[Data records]
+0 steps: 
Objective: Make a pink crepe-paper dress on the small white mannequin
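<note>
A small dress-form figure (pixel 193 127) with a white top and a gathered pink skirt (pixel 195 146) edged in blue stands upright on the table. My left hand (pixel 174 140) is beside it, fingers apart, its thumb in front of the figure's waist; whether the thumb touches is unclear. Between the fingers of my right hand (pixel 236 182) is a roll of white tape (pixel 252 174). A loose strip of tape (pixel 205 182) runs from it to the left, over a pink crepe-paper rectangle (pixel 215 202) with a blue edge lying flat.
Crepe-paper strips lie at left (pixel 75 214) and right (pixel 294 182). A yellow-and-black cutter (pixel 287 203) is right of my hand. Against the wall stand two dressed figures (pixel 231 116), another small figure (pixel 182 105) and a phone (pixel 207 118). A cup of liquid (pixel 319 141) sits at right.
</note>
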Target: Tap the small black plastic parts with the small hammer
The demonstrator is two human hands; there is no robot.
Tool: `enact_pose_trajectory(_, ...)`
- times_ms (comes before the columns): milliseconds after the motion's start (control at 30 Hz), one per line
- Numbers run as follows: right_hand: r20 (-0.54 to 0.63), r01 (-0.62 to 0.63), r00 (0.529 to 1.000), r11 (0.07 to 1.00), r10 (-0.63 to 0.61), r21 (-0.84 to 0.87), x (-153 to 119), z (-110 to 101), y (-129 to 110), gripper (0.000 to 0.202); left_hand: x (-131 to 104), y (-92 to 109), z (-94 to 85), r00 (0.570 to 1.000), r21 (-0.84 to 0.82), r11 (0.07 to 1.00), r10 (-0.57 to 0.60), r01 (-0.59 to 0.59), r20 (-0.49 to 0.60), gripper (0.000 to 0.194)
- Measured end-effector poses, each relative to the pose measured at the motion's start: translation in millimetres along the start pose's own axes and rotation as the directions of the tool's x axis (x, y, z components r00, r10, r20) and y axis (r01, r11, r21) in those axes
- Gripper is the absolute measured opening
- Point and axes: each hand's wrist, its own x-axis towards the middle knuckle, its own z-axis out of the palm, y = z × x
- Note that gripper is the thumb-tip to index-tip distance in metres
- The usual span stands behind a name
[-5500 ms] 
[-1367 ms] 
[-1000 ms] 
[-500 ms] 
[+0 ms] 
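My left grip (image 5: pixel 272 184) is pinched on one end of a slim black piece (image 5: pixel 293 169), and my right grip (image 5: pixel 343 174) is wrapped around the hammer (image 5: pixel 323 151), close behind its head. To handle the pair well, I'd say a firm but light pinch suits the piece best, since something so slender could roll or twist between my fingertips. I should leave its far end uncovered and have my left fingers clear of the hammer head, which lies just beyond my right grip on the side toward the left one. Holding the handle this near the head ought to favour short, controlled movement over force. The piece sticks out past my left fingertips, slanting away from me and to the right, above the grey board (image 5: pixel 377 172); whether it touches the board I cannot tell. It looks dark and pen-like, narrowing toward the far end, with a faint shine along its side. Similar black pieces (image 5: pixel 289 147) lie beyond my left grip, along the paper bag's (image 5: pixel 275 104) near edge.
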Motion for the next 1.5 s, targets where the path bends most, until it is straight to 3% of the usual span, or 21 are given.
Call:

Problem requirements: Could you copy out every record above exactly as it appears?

Task answer:
+0 steps: 
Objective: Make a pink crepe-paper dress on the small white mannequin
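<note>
A small dress-form figure (pixel 193 127) with a white top and a gathered pink skirt (pixel 195 146) edged in blue stands upright on the table. My left hand (pixel 174 140) is beside it, fingers apart, its thumb in front of the figure's waist; whether the thumb touches is unclear. Between the fingers of my right hand (pixel 236 182) is a roll of white tape (pixel 252 174). A loose strip of tape (pixel 205 182) runs from it to the left, over a pink crepe-paper rectangle (pixel 215 202) with a blue edge lying flat.
Crepe-paper strips lie at left (pixel 75 214) and right (pixel 294 182). A yellow-and-black cutter (pixel 287 203) is right of my hand. Against the wall stand two dressed figures (pixel 231 116), another small figure (pixel 182 105) and a phone (pixel 207 118). A cup of liquid (pixel 319 141) sits at right.
</note>
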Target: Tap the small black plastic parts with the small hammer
The demonstrator is two human hands; there is no robot.
Tool: `enact_pose_trajectory(_, ...)`
- times_ms (comes before the columns): milliseconds after the motion's start (control at 30 Hz), one per line
- Numbers run as follows: right_hand: r20 (-0.54 to 0.63), r01 (-0.62 to 0.63), r00 (0.529 to 1.000), r11 (0.07 to 1.00), r10 (-0.63 to 0.61), r21 (-0.84 to 0.87), x (-153 to 119), z (-110 to 101), y (-129 to 110), gripper (0.000 to 0.202); left_hand: x (-131 to 104), y (-92 to 109), z (-94 to 85), r00 (0.570 to 1.000), r21 (-0.84 to 0.82), r11 (0.07 to 1.00), r10 (-0.57 to 0.60), r01 (-0.59 to 0.59), r20 (-0.49 to 0.60), gripper (0.000 to 0.194)
- Measured end-effector poses, each relative to the pose measured at the motion's start: translation in millimetres along the start pose's own axes and rotation as the directions of the tool's x axis (x, y, z components r00, r10, r20) and y axis (r01, r11, r21) in those axes
- Gripper is the absolute measured opening
- Point and axes: each hand's wrist, its own x-axis towards the middle knuckle, its own z-axis out of the palm, y = z × x
- Note that gripper is the thumb-tip to index-tip distance in metres
- The usual span stands behind a name
[-5500 ms] 
[-1367 ms] 
[-1000 ms] 
[-500 ms] 
[+0 ms] 
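My left grip (image 5: pixel 272 184) is pinched on one end of a slim black piece (image 5: pixel 293 169), and my right grip (image 5: pixel 343 174) is wrapped around the hammer (image 5: pixel 323 151), close behind its head. To handle the pair well, I'd say a firm but light pinch suits the piece best, since something so slender could roll or twist between my fingertips. I should leave its far end uncovered and have my left fingers clear of the hammer head, which lies just beyond my right grip on the side toward the left one. Holding the handle this near the head ought to favour short, controlled movement over force. The piece sticks out past my left fingertips, slanting away from me and to the right, above the grey board (image 5: pixel 377 172); whether it touches the board I cannot tell. It looks dark and pen-like, narrowing toward the far end, with a faint shine along its side. Similar black pieces (image 5: pixel 289 147) lie beyond my left grip, along the paper bag's (image 5: pixel 275 104) near edge.
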Motion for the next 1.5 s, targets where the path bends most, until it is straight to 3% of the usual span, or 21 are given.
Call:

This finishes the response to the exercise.